§ Aim of the exercise: Return the listing below character for character.

++++++++

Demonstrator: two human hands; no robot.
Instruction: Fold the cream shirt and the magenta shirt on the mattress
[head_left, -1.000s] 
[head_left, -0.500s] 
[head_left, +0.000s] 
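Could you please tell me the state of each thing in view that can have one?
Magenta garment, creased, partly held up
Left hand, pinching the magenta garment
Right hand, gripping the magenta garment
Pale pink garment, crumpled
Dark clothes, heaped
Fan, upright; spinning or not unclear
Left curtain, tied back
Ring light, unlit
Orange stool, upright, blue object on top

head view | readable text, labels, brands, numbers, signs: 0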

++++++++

§ Exercise output:
Demonstrator: two human hands; no robot.
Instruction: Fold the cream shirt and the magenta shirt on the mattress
[head_left, -1.000s] 
[head_left, -0.500s] 
[head_left, +0.000s] 
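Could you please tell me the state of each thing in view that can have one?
Magenta garment, creased, partly held up
Left hand, pinching the magenta garment
Right hand, gripping the magenta garment
Pale pink garment, crumpled
Dark clothes, heaped
Fan, upright; spinning or not unclear
Left curtain, tied back
Ring light, unlit
Orange stool, upright, blue object on top

head view | readable text, labels, brands, numbers, signs: 0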

The output as shown is complete.